When I was growing up, it was a simple fact of life–I was surrounded by veterans of World War II. If a man was of a certain age, it always struck as unusual if he wasn’t a veteran of the war. Unlike a lot of men, my Dad was not unduly scarred by his experiences with the 9th Armored Division, and has always told the “funny stories” that came home with him from the war. As years passed and I got older, he talked of the uglier side in a very matter of fact way.

Today, the 16,000,000 men and women who served during that conflict are dying off, leaving us at the rate of over 1,000 per day. In recent days, I’ve seen two pass on, men who have had an effect on my life, even though I never met either one.

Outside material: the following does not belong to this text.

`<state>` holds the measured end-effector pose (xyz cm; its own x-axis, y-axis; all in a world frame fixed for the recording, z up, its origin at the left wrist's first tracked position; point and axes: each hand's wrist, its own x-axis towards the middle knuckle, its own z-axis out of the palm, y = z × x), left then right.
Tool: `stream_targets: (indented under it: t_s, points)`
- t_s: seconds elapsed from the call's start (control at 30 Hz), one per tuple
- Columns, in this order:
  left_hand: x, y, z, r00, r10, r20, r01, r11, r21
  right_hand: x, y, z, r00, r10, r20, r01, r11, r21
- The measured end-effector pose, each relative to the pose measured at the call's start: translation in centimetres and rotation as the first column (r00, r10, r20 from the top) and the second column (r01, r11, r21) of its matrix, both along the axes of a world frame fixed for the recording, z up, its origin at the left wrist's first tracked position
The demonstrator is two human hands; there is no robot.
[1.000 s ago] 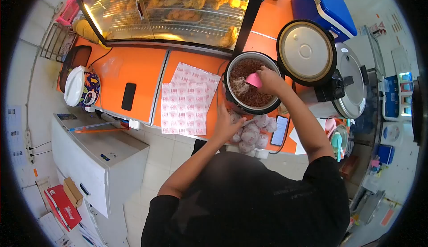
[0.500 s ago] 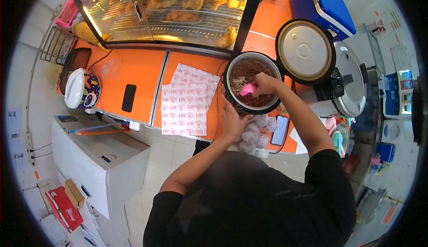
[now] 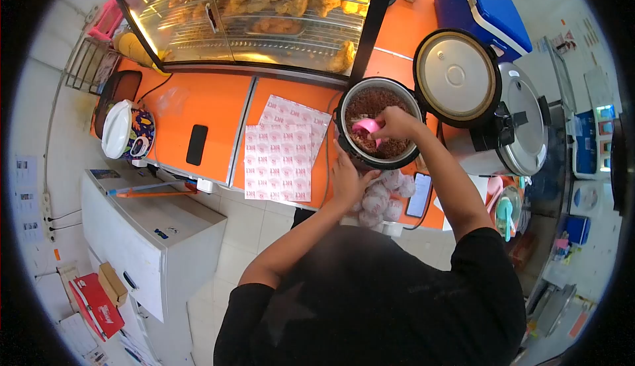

The first (that I heard of) was Ed McMahon. For me, he’s always been the jovial sidekick of Johnny Carson. I started watching that show in my late teens, and watched it as often as I could up until the last show. Both men were utter class acts. My sense of humor was largely influenced by these men, while my admiration for the luminaries of their generation (Bob Hope, Don Rickles, Buddy Hackett, Maureen O’Hara and so many more) was enhanced by a constant exposure to them in genial conversation. I also don’t think it’s a stretch to say that the “Carson Show” has absolutely ruined me in terms of being able to watch any of the current crop of TV talk shows. Funny and erudite at the same time, they set a standard that none have matched.

But one that I think hurts me more is the death of one of the Band of Brothers–Sgt. Darrell “Shifty” Powers. Watching him in the documentary on Easy Company, I was stuck by two things–the soft Virginia accent and his humble manner as he spoke of his service and his friends. His stories were so much like my Dad’s, told in the same simple, straight-forward way. And, as from so many who served in that war, the ever present quote: “I’m not a hero; the real heroes never came home.”

Also, like my Dad, when the war was over he came home, married, raised a family, worked, and lead a “normal life”. Not until the book Band of Brothers came out did any of us know the name Shifty Powers.

But those of us of a certain age all knew the men, and never realized how privileged we were to be raised by heroes.